Trauma is real because it constrains future perception. Love is real when it constrains behavior, not merely when it appears as feeling. Gravity is real because it constrains motion. The same structure operates at every scale: what is real is not merely what appears, but what constrains possible appearances.
The point
Reality is not obligated to be intuitive to the organism inside it. Your intuition evolved for medium-sized objects, moderate speeds, Earth gravity, social survival, and language. It did not evolve to perceive spacetime curvature, the relativity of simultaneity, or the absence of a universal now. So "feels real" is not the same as "is real." And "unimaginable" does not mean false.
The mistake is not that you have a limited perspective. Every observer has a limited perspective. The mistake is thinking your perspective is the one that reality is organized around.
Einstein's level of seeing begins when you stop asking reality to look human and start asking what remains when every human frame of reference is corrected, transformed, and compared. What survives that process is the structure underneath. Not the appearance. Not the feeling. The invariant.
That is what reality is made of.
Sources
- Einstein, A. (1905). "Zur Elektrodynamik bewegter Korper." Annalen der Physik 17: 891-921. The original special relativity paper: the constancy of the speed of light and the relativity of simultaneity.
- Einstein, A. (1916). "Die Grundlage der allgemeinen Relativitatstheorie." Annalen der Physik 49(7): 769-822. The field equations of general relativity: mass-energy curves spacetime, curved spacetime governs motion.

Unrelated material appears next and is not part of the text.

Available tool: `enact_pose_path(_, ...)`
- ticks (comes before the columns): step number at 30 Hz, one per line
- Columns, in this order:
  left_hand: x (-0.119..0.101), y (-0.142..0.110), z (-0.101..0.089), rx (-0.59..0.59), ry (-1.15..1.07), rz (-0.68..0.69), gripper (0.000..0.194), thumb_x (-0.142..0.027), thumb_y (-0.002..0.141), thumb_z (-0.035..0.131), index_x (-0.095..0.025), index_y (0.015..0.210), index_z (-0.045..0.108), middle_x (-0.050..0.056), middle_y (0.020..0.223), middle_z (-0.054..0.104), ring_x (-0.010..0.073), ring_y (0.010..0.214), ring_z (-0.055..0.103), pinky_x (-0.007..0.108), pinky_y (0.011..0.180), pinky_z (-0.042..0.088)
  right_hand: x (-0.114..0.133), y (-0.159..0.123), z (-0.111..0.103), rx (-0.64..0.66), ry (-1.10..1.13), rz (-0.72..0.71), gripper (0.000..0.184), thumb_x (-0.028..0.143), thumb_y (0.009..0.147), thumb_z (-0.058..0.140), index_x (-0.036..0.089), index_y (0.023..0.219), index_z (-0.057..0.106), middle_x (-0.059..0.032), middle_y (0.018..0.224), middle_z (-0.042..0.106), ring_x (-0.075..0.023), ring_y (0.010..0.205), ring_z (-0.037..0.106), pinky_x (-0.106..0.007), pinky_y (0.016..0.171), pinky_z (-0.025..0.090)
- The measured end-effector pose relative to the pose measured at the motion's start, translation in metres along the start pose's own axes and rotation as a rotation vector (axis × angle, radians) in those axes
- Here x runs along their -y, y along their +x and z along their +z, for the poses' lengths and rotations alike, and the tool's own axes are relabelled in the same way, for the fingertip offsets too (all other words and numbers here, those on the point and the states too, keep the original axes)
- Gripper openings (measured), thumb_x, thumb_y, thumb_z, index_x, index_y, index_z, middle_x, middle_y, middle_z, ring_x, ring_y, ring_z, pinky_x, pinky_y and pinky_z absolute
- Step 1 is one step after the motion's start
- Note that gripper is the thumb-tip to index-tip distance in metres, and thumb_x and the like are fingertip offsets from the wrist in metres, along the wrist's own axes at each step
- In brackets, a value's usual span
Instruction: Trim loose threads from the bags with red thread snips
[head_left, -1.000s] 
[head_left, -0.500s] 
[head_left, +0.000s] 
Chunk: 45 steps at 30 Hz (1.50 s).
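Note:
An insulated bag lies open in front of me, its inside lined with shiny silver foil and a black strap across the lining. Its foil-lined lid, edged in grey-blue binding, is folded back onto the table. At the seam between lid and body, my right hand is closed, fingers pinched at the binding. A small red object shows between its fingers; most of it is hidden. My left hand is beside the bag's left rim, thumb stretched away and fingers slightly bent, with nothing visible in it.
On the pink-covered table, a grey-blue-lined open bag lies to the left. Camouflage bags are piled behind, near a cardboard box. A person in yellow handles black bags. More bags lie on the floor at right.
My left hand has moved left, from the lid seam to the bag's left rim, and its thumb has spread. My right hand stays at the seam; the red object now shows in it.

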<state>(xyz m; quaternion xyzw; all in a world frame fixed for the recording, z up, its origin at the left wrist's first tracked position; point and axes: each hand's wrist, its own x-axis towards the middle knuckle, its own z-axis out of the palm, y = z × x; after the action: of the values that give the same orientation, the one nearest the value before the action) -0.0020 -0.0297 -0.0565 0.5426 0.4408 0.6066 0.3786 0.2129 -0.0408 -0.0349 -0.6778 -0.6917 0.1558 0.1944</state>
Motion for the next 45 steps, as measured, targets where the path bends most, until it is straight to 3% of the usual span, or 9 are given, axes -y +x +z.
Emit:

- Rovelli, C. (2018). The Order of Time. Translated by Simon Carnell and Erica Segre, Riverhead Books. The most precise non-technical account of what time is and is not in modern physics, including the block universe and the local nature of the present.
- Whitehead, A. N. (1929). Process and Reality. Macmillan. The philosophical account of events and relations as more fundamental than objects, anticipating the process-relational structure implied by relativistic physics.
- Barbour, J. (1999). The End of Time: The Next Revolution in Physics. Oxford University Press. On the timeless formulation of physics and the block universe: why the four-dimensional structure of events may be more fundamental than the experience of time passing.
- Minkowski, H. (1908). "Raum und Zeit." Address delivered at the 80th Assembly of German Natural Scientists and Physicians. The formulation of four-dimensional spacetime as a unified structure, and the light cone as the boundary of causal contact.